Friday, September 15, 2006

Popping the Integration Bubble

Picture this, a team is nearing the end of a five-week development effort on a small Data Mart project. A team of just three developers come to a screeching, abrubt halt because, in spite of dazzling specifications, and flawless design documentation, the code just doesn't play well together. At this stage the schedule goes out the window, because the team is engaged in the very unscientific process of wack-a-mole engineering to 'stamp out' the integration errors. The project and team in this example have just become witnesses to (as well as victims of) the Integration Bubble.

The root cause of our example Integration Bubble is the lack of putting the team's artifacts into an environment in which they would interract (dare I say integration server) for five weeks. It would stand to reason the most straightforward method for avoiding the IB is to integrate ALL of the executable artifacts early and often. There are a variety of tools to do this, Data Dude seems to be a promising IDE for the SQL Server database developer. I have also enjoyed success with putting Continuous Integration Processes, together by using Cruise Control .Net, Subversion and NAnt.

The key point here is the longer code for any project is unintegrated, the more unpredictable the integration process is going to be. To twist the Ben Franklin quote, "Don't intregrate tomorrow the defects you could solve today."

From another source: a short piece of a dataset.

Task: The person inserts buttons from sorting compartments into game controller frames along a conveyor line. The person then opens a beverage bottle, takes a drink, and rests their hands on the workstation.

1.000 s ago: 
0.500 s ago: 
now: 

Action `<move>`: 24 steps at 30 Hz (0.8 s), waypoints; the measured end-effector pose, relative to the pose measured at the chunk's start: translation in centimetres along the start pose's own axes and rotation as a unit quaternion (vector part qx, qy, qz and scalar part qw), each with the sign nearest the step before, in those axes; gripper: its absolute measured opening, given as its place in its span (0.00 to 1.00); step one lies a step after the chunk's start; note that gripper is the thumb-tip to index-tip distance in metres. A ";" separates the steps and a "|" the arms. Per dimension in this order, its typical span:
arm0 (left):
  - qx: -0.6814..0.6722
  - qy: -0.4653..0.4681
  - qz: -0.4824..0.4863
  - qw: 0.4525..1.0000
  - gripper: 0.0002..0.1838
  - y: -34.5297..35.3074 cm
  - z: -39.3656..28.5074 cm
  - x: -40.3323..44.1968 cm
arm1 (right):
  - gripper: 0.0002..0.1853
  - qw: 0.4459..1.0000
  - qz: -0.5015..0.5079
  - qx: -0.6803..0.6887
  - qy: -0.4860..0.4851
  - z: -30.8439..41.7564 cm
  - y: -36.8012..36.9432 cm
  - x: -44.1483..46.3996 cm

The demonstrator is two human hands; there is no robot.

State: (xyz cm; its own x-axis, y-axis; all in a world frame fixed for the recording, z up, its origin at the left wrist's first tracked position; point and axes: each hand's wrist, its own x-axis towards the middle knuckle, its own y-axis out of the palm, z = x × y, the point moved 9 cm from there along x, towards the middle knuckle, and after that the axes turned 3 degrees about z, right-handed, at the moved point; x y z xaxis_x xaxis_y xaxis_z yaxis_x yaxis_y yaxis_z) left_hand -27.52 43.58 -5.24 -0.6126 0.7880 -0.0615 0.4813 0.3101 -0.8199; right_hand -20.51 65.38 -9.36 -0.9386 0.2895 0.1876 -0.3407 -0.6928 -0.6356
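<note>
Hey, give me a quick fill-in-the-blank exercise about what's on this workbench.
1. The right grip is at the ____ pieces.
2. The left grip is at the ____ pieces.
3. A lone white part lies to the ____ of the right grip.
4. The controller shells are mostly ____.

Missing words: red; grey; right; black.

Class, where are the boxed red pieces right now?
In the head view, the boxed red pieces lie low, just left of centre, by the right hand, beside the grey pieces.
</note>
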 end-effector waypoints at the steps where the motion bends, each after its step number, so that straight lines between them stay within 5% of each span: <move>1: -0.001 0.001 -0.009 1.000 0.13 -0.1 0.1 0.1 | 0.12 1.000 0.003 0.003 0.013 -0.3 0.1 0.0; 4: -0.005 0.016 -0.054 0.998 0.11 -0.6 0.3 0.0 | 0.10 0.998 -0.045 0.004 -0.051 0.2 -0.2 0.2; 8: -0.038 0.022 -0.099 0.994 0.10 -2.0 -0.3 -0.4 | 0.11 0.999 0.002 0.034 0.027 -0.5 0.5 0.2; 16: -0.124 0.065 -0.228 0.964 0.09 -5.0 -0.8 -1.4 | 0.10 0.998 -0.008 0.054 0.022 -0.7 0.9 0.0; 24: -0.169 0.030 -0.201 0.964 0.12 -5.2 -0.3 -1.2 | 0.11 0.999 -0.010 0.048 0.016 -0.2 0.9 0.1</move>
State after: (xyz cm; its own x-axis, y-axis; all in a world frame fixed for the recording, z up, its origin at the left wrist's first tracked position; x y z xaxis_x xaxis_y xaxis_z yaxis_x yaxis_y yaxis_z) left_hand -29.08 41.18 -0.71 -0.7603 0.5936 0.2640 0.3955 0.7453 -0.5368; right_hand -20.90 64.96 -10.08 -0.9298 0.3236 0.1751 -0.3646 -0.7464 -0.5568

SSIS Configurations - Keep your friends close, your enemies closer

OK, the thinly-veiled "Godfather" paraphrase is only remotely associated with this topic, but stay with me there is a tie-in.

In a recent effort to use SSIS for the ETL processing of a data mart, I found a need to manage different configurations between production, test and individual developer sandboxes. This is the nail for which package configurations is the hammer. It soon became apparent that while we had indeed implemented "a" way of say, managing the different connection strings, for example. Time would tell that we had missed something significant.

Our initial strategy had been to use Parent Package configurations to set the Value property of the Connection String to the correct server, catalog, etc. It turns out this works, but is not without it's disadvantages. When you try to edit the package configured in this way, it is necessary to put the connection string in the Connection String Value property, because you are not in the execution environment, none has been set from the Parent Package. Additionally, Expressions have to be used with the Connection Manager to accomplish the setting of the target value property with the parent package variable. This is further complicated by having to 'remove' this Connection String value before committing the package to version control, lest the SSIS Server attempt to connect to the developer machine and not the server indicated by the package configuration.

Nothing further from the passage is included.